To be clear, I am attempting to retrieve data (Product photos, descriptions, & such) from a single row of my 'Ammunition' table in which the value of the SKU colum matches the value stored in $SKUID. I apologise if I sound like an idiot, but I just started using PHP yesterday, so this is a learning experience.

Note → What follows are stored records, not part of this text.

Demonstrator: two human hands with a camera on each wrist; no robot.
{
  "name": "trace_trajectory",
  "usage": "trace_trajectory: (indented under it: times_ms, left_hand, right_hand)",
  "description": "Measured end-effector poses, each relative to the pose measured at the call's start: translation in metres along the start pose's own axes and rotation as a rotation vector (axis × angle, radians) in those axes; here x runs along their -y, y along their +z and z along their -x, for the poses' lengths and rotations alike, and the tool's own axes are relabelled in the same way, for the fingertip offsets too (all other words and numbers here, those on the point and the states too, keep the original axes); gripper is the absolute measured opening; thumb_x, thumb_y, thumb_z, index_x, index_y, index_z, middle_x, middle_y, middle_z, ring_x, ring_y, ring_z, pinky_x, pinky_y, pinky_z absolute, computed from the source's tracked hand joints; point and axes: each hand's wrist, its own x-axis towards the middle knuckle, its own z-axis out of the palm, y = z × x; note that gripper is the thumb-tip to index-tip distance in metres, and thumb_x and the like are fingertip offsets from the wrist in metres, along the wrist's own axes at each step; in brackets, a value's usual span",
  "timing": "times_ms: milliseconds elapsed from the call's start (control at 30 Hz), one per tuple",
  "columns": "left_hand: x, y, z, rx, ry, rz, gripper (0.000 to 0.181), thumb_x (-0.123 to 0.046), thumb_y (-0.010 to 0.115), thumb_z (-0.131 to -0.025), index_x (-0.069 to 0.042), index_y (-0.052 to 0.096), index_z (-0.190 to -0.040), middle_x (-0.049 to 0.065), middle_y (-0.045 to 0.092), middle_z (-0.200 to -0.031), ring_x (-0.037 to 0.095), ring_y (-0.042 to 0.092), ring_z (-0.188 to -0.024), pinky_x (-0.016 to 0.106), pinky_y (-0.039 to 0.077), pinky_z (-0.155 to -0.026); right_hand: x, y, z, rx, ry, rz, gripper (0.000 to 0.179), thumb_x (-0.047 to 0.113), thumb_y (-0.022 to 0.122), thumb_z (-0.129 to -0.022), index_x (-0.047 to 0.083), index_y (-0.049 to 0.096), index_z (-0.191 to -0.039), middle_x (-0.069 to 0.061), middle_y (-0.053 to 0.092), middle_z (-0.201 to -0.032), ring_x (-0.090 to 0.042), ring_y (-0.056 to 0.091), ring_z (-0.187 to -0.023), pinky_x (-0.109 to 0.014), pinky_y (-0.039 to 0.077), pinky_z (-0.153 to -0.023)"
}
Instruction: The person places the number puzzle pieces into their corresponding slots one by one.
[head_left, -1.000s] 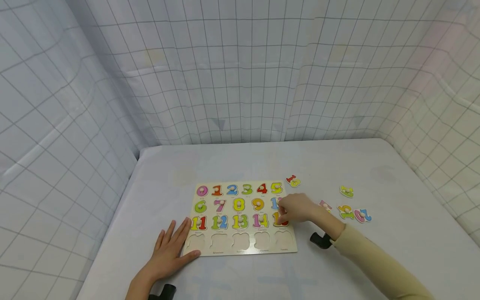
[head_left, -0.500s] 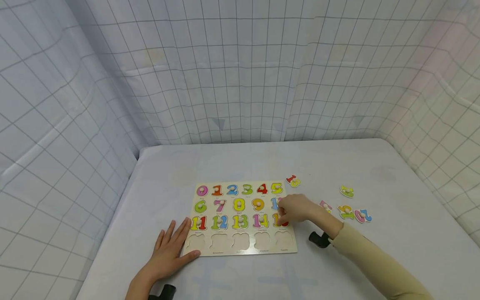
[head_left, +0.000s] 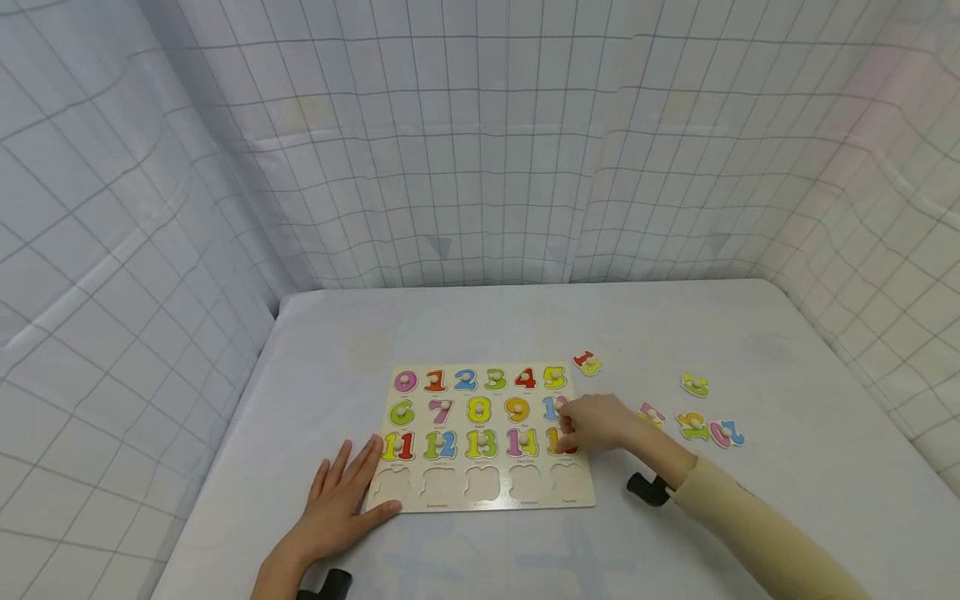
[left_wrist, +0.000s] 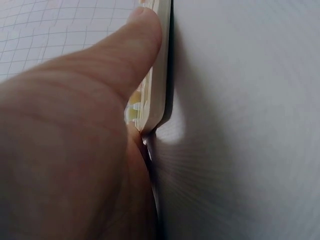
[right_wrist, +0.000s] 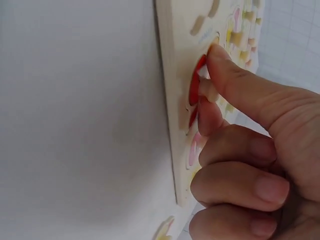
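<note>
A broad stretch of surface [head_left: 480,558] fronts the number board [head_left: 480,507]; loose pieces [head_left: 693,428] lie off its right edge. The right hand [head_left: 600,421], grip narrow, holds the 15 piece [right_wrist: 195,86] at the third row's right end, partly hiding it; its seating is unclear. The left hand [head_left: 337,517], fingers spread, grasps nothing over the left edge, forearm cut off.

Muted, even light, faint glare along the board [head_left: 504,502], left-wrist view dim and softly blurred.
</note>
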Motion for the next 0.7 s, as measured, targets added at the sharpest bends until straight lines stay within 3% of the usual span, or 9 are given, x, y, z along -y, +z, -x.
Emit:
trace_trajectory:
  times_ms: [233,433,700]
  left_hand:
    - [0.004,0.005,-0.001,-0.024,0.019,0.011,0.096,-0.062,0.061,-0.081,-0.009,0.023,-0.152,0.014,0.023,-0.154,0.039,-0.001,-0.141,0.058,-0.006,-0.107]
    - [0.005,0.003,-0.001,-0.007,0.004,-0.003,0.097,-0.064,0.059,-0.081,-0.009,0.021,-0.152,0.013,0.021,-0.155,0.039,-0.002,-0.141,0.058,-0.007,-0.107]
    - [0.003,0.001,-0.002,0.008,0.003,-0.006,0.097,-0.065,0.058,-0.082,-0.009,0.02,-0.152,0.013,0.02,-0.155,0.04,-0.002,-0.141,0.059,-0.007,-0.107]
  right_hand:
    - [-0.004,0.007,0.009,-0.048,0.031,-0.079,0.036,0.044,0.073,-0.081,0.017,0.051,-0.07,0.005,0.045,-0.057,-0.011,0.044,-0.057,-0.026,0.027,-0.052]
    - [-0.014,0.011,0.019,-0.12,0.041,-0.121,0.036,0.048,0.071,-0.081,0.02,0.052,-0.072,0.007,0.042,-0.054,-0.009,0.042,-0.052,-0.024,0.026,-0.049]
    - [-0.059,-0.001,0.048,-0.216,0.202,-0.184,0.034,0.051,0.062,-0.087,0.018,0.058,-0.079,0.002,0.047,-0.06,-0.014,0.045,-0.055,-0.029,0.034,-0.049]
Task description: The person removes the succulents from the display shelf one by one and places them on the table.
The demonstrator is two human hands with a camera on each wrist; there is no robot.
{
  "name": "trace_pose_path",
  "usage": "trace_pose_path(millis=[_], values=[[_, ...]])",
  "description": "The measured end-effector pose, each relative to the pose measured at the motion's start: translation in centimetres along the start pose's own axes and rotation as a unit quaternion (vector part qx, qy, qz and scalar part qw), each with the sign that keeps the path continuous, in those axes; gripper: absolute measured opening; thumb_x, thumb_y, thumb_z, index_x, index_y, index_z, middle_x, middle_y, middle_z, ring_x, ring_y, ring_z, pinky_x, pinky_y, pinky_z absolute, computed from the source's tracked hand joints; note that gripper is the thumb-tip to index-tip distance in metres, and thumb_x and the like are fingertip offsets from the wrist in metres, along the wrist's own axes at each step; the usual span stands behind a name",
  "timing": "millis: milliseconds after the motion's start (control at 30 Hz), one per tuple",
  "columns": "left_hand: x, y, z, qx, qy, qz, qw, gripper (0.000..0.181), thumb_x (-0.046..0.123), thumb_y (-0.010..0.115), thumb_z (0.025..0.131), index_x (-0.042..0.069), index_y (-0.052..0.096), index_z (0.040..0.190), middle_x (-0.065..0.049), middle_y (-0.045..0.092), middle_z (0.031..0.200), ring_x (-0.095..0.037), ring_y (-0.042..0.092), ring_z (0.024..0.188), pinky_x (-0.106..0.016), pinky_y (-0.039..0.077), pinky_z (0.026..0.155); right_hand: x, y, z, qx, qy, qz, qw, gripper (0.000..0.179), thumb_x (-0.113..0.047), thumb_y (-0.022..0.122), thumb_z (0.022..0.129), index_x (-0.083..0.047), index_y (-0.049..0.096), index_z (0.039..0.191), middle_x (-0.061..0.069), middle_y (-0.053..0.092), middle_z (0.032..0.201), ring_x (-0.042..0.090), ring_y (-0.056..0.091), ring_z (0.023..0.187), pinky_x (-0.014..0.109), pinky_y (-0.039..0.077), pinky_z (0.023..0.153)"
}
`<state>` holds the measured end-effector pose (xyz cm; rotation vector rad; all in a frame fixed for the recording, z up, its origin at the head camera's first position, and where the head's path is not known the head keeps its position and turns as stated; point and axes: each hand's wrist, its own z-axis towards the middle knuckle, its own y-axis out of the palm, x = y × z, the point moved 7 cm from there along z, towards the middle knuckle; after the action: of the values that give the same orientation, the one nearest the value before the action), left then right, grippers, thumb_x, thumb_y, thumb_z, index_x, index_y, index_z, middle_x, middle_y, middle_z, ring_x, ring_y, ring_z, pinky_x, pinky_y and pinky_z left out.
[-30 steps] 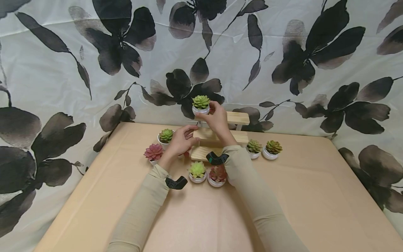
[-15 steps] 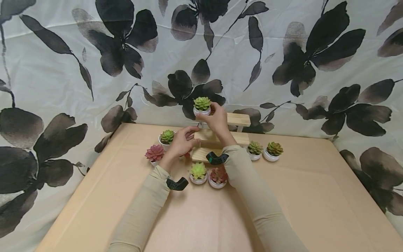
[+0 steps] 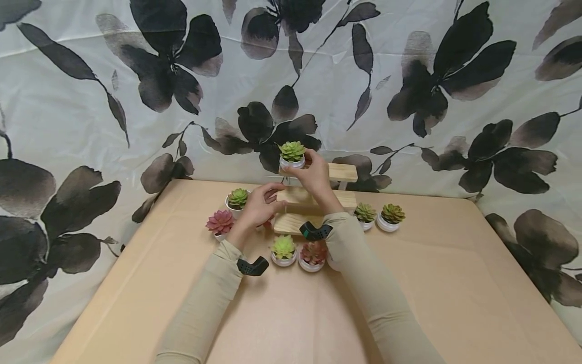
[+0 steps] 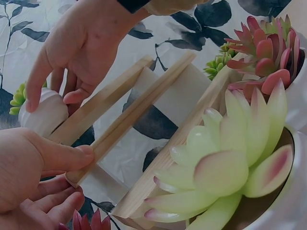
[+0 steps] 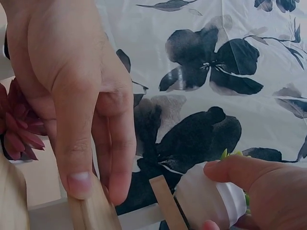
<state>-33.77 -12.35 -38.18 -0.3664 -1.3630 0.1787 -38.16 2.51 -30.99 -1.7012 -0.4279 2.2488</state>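
A three-tier wooden display stand (image 3: 343, 172) with pale boards and clear supports stands at the back of the table. My right hand (image 3: 314, 177) grips a white pot with a green succulent (image 3: 292, 151) at the left end of the top board. In the left wrist view, that white pot (image 4: 44, 112) sits right at the board's end, its plant turned away. My left hand (image 3: 260, 205) pinches the left end of the middle board (image 5: 93, 211), thumb above and fingers below. The lowest board (image 3: 291, 223) is partly behind my right wrist.
Potted succulents surround the stand: a green one (image 3: 237, 198) and a pink one (image 3: 220, 222) at left, a light green one (image 3: 284, 246) and a red one (image 3: 312, 253) in front, two green ones (image 3: 392, 214) at right. A floral cloth (image 3: 254, 50) hangs behind the table.
The head view shifts slightly. Both hands keep their places on the pot and the stand.
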Motion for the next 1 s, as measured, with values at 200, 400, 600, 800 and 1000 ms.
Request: trace_pose_path(millis=[200,400,600,800,1000], values=[[0.1,0.0,0.0,-0.002,-0.005,-0.004,1.0000,0.043,0.007,0.070,0.087,0.003,0.057,0.128,-0.015,0.057,0.136,-0.027,0.051,0.131,-0.035,0.045,0.110,0.1,-0.7,-0.4,0.000,0.003,-0.007,1.0000,0.062,-0.025,0.080,0.079,-0.007,0.054,0.132,0.013,0.062,0.126,0.025,0.058,0.118,0.038,0.052,0.102],[-0.1,0.1,0.0,-0.006,-0.013,-0.013,0.9998,0.043,0.006,0.070,0.087,0.004,0.058,0.128,-0.015,0.056,0.138,-0.027,0.051,0.132,-0.034,0.044,0.112,0.3,-1.7,-0.9,0.000,0.009,-0.001,1.0000,0.062,-0.026,0.080,0.079,-0.009,0.054,0.133,0.012,0.061,0.127,0.025,0.056,0.121,0.040,0.049,0.104],[-0.3,0.2,0.2,-0.004,-0.017,-0.011,0.9998,0.044,0.007,0.070,0.087,0.005,0.057,0.129,-0.015,0.055,0.139,-0.027,0.051,0.131,-0.035,0.044,0.112,0.6,-3.1,-1.6,0.011,0.003,-0.014,0.9998,0.057,-0.027,0.079,0.079,-0.011,0.056,0.129,0.011,0.061,0.125,0.025,0.055,0.120,0.043,0.047,0.105],[-0.3,0.4,0.4,-0.001,-0.014,-0.012,0.9998,0.044,0.006,0.070,0.086,0.004,0.057,0.129,-0.015,0.056,0.138,-0.025,0.051,0.132,-0.033,0.044,0.112,0.7,-4.2,-2.3,0.012,-0.007,-0.012,0.9998,0.058,-0.027,0.078,0.080,-0.011,0.055,0.131,0.011,0.060,0.127,0.025,0.054,0.121,0.043,0.045,0.107],[-0.2,0.3,0.3,0.006,-0.021,-0.005,0.9998,0.044,0.006,0.069,0.087,0.006,0.058,0.129,-0.015,0.055,0.139,-0.026,0.050,0.132,-0.034,0.044,0.112,0.8,-5.2,-2.8,0.013,-0.009,-0.010,0.9998,0.061,-0.027,0.078,0.080,-0.009,0.053,0.133,0.012,0.058,0.130,0.027,0.052,0.123,0.045,0.044,0.107]])
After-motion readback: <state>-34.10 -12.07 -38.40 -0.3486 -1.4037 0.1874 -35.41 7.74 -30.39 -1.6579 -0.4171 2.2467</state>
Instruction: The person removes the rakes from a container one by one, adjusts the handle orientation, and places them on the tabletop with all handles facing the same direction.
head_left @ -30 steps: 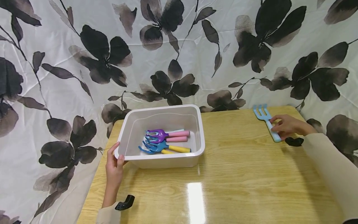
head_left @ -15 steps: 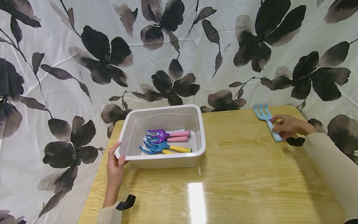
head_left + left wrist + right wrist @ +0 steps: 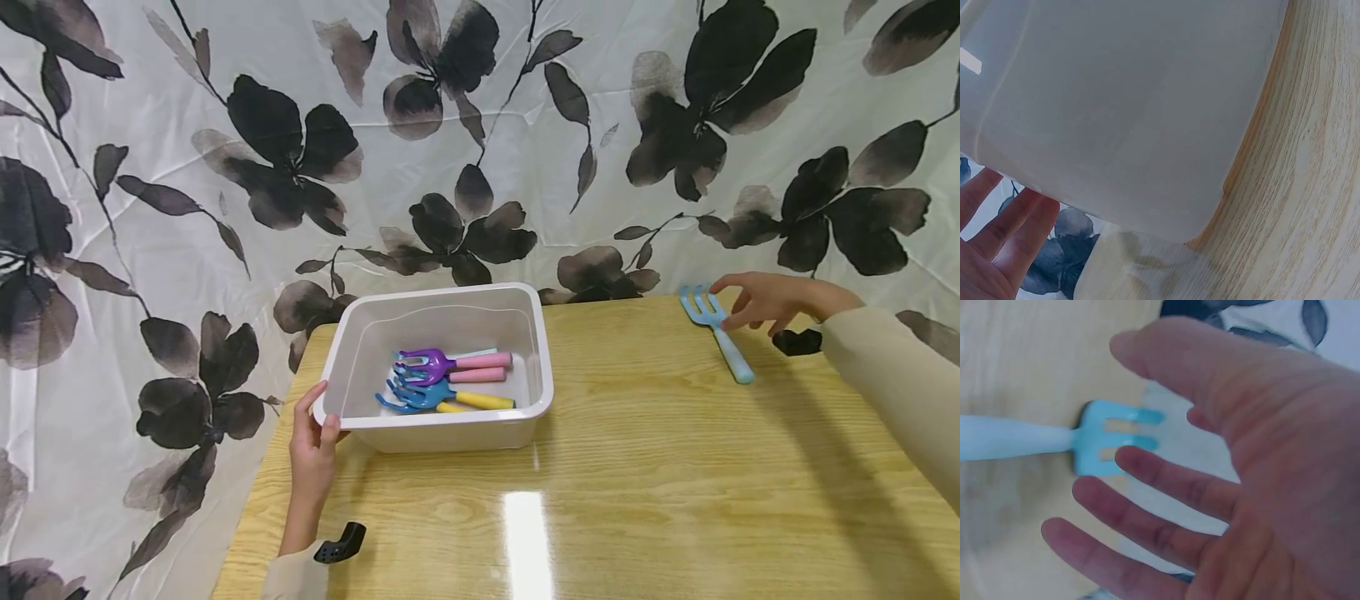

Edited October 30, 2012 by phantom552

[ManiacDan]

You said nothing happened aside from the HTML output.  Did you forget about the other echo lines?  Are they working or not?

 

Echo the query.  Run the query by hand in the database.

 

If your SKU has letters in it, you need to quote it in the query.

[phantom552]

OK, sorry for the ambiguity.

 

Here is what I currently see on-page:

 

105201030-105200989-20256

SKU

bool(false)hello

 

Which are the variable echos, the var_dump line, and "hello" echo.

 

If I run the SQL query directly in my database as "SELECT * FROM Ammunition WHERE SKU = 105201030-105200989-20256", I get nothing but:

 

MySQL returned an empty result set (i.e. zero rows). ( Query took 0.0003 sec )

 

Which I find odd since if I enter PHPMyAdmin and open the table in question, the 4th row of the table has "105201030-105200989-20256" in the SKU column. All in all, I assume my query syntax is fubar somewhere.

[Pikachu2000]

By not enclosing the value in quotes, you're causing a mathematical operation to be performed in the SKU = comparison.

[sumpygump]

The problem is that you need quotes in your SQL query:

$query = "SELECT * FROM Ammunition WHERE $dbrow = '$skuid'";

 

So the resulting SQL must be:

SELECT * FROM Ammunition WHERE SKU = '105201030-105200989-20256';

 

This is because your SKUs contain non-numeric characters (-).

Edited October 30, 2012 by sumpygump

[phantom552]

Got it! Thanks for the brainstorming session!

[phantom552]

Sumpygump, I came to that conclusion right before reading your post lol. I shouldve just ran the query inside PHPmyA to begin with. Oh well, live and learn

[Pikachu2000]

The query would still succeed, so you wouldn't have gotten any error message, just an empty results set. It still wouldn't be obvious why you weren't getting what you expected. The query that was executing was equivalent to SELECT * FROM Ammunition WHERE SKU = -20215.

[Christian F.]

Also, don't forget to use mysql_real_escape_string () on the value, when inserting it into the SQL sentence. Otherwise you're open to SQL injection attacks.

 

You should also validate the input on retrieval, and inform the user if it's invalid. To do this you'll want to use a Regular Expression, to ensure that the input conforms to the pattern you're expecting:

if (!preg_match ('/^\\d+\\-\\d+\\-\\d+\\z/', $skuid)) {
  // Validation failed, inform user and show the form anew.
}

 

If the three number sequences of the SKU ID has a minimum and/or maximum length, you can set it as well. This is done by replacing the plus sign (following the \\d) with a {#,#} quantifier. Where the # is to replaced by a number, in the min,max pattern. If the latter is not set to a number, it denotes that only the minimum length is required.

In other words \\d{8,} expects 8 or more digits, to be valid.

 

You can find more information about Regular Expressions on Regular-Expression.info.